Without a doubt, the epicenter of this movement will be China, which will no longer be considered the land of copy-cat and mass manufacturing, but as the inspiration of art celebrities like Ai Wei Wei, who recently sold his porcelain Sunflower Seeds at Sotheby’s for a record 500. In 2013, Shanghai’s future of being a ‘global cultural hub’ begins to flower, with its new China Art Palace and Power Station of Art. As an indication of China’s ambitions, the Jing Daily reports that the city plans to attract over three million visitors a year by building sixteen new art museums by 2015.
9. The Umbilical Extension Cord
In the UK, they call them ‘Yuckies’, in Italy “Bamboccini”: young adults around the world who are migrating back to the nest after living alone, or simply reluctant to leave at all.
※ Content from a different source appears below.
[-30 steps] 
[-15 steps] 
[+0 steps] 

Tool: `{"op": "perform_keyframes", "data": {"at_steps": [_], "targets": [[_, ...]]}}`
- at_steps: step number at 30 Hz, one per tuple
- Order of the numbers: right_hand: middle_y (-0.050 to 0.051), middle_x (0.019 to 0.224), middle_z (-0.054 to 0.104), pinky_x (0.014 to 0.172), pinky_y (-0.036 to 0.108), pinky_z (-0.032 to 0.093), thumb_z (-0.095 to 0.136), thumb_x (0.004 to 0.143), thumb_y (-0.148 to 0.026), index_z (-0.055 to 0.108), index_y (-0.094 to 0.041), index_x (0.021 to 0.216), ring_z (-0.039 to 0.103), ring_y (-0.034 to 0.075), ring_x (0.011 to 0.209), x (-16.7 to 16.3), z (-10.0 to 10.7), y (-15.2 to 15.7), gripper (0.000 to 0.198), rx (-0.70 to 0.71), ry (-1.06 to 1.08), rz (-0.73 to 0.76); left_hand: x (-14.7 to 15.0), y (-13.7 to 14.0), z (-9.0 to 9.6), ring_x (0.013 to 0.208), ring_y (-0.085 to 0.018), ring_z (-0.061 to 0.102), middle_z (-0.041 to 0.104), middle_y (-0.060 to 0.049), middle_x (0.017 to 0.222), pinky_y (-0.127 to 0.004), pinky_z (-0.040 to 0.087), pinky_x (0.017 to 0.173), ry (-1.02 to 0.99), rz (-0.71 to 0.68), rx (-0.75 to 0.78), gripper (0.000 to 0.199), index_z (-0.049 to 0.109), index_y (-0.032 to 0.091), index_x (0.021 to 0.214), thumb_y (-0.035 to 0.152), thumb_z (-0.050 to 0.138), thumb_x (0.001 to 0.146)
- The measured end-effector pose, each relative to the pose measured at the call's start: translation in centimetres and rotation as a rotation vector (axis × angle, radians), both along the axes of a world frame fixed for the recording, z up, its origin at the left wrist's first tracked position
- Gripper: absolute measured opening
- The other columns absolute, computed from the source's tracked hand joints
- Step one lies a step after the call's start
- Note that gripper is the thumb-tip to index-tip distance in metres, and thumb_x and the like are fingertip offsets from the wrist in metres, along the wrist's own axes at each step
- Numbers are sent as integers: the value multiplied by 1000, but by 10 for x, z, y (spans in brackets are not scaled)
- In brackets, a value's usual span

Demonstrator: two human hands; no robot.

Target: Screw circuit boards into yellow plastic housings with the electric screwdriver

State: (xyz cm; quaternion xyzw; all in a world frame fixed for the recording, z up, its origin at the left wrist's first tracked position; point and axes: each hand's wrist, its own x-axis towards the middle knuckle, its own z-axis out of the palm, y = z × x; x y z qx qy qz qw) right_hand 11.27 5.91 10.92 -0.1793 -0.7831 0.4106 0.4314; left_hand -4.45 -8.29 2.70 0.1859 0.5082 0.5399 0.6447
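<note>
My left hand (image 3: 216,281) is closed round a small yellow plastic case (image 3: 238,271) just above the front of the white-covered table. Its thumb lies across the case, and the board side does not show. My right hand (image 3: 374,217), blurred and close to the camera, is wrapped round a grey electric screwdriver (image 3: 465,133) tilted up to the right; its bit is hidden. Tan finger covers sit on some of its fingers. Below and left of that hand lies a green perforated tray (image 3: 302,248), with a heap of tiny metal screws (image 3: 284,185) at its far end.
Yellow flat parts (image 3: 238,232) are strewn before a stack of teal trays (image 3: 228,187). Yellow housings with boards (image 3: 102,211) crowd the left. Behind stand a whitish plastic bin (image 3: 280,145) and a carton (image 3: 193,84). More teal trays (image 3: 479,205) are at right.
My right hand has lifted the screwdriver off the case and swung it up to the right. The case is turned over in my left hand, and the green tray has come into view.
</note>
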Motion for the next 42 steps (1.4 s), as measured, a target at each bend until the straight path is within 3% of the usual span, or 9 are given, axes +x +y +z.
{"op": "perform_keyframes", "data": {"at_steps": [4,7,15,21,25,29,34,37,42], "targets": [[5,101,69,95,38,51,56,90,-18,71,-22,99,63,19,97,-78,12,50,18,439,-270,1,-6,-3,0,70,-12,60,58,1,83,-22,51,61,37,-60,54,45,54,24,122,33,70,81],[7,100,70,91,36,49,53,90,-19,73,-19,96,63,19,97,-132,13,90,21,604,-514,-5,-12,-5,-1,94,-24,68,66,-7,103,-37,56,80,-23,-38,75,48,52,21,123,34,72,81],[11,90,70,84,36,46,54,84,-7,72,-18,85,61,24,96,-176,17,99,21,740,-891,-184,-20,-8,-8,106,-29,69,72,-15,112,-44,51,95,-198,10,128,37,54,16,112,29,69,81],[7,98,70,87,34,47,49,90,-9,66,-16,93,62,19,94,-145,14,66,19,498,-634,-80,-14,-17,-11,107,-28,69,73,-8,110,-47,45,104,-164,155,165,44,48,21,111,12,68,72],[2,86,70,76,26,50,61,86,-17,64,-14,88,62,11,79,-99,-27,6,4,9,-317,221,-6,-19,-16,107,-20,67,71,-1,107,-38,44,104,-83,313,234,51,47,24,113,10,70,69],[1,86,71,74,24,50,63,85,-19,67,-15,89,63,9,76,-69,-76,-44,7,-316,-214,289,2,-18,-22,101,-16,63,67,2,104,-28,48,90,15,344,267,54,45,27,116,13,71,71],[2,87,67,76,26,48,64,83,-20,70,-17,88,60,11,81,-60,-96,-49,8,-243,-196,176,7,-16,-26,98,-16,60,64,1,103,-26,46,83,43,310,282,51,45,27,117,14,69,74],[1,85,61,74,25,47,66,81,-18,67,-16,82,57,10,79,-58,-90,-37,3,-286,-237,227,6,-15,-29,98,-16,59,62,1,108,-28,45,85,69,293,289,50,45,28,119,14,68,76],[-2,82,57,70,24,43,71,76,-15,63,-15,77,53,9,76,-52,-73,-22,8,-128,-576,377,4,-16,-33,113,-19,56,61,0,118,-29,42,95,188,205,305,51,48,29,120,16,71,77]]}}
The emergence of this trend is unsurprising. In world seeped in recession, youth unemployment is at an all time high and academic degrees no longer ensure opportunities, leaving the nest has never been riskier. In South Africa, where constant hustling to sustain a middle class lifestyle is leading to burnout, many 18-25 year olds have reverted to relying on Mom and Dad.
2013 will bring with it the secondary effects of this Boomerang Generation. According to Dr Erica Goodstone, the financial strain will impact on parents’ mortgages and retirement funds. As a result, youngsters will be more likely to care for aging parents and to respect value systems instead of rebel against them. Stuck in limbo, in an awkward ‘adultescence’, the freedom that comes with financial independence, such as owning a car or property, become a distant dream, skewing the traditional benchmarks to adulthood. The compromise will be in innovative living: a hybrid of homestead co-existence and collaborative consumption – trends already on the rise.
10. Learning to Think Small
Technology has forced traditional business models within industries to change radically, but now, how a company is structured is being reassessed. Today’s business challenge is no longer “small versus big”, but rather “fast versus slow”. Spanish fashion retailer Zara revolutionized the clothing retail industry by competing on speed to market rather than on lowest manufacturing cost, the standard industry focus. In our always-on, high-tech world, the lure of the new supersedes price concerns. The problem is that bloated and hierarchal management structures are not conducive to competitive business in a digital era. For maximum agility and flexibility, a CEO should no longer strive to be ‘king of the castle’ but rather the ‘centre of the circle’, and run the business with the zeal of an entrepreneur and passion of a start-up.
In South Africa there is an additional layer to this trend: call it, the “Marikana effect”. Large corporations are starting to feel the negative effects of unionized labour, shareholder demands and cumbersome administration channels. Breaking a large corporation into two or three smaller companies offers flexibility as well as the option to fly under the radar, with a lot more autonomy. The unbundling of Goldfields could be seen as part of this trend. In 2013 a smaller boutique mindset becomes best practice for big business.